• Task brief:
Lines holding the string "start" are the ones to copy from this listing.

• Source data:
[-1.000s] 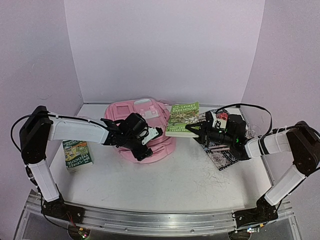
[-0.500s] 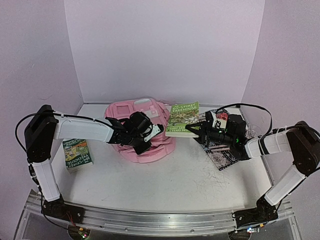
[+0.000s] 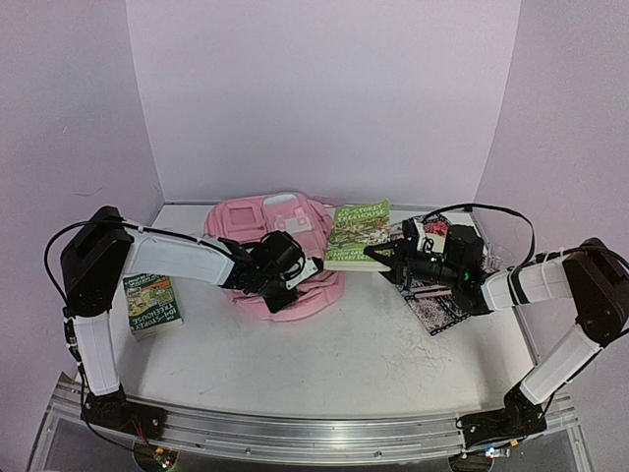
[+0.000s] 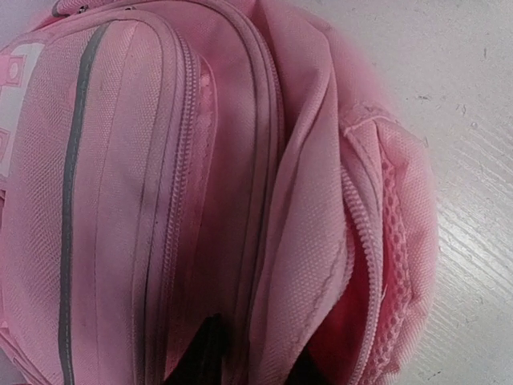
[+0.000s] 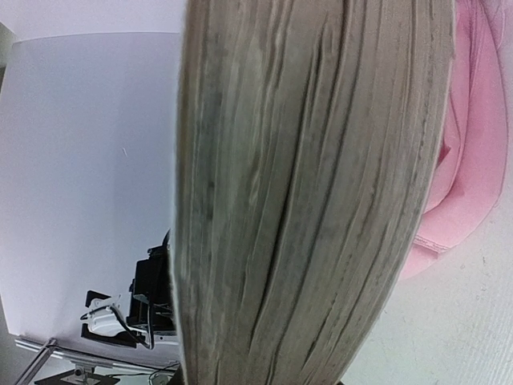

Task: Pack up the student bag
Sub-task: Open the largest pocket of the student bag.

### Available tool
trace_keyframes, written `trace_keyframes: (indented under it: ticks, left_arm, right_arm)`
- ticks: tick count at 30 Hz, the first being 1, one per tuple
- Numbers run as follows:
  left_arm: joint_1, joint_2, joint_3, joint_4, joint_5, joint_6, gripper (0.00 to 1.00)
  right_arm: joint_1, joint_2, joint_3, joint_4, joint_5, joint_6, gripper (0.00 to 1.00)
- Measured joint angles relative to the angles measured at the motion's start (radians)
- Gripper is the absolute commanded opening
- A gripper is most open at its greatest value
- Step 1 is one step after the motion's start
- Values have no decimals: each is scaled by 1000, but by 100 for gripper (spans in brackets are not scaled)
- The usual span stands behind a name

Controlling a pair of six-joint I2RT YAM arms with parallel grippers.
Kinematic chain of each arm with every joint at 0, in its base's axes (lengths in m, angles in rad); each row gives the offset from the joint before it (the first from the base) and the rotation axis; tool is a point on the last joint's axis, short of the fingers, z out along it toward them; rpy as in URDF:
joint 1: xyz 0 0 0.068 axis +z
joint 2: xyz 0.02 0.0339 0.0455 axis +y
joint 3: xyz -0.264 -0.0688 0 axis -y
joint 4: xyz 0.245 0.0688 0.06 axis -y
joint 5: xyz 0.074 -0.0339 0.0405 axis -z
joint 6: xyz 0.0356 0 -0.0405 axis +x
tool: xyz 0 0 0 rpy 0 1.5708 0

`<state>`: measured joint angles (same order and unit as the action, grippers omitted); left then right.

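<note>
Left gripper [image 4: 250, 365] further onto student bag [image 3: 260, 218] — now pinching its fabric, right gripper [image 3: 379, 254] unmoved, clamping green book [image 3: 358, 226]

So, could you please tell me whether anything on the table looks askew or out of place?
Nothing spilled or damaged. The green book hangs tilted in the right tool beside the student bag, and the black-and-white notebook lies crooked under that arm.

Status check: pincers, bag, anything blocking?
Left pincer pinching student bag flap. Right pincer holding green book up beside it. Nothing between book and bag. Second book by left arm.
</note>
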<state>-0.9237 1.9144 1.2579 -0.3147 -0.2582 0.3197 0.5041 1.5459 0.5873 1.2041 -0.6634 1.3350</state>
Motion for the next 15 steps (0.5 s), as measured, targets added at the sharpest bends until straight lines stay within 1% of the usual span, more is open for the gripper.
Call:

• Written answer:
- Measured joint angles relative to the angles measured at the motion's start (radians)
- Step 1 is one step after the motion's start

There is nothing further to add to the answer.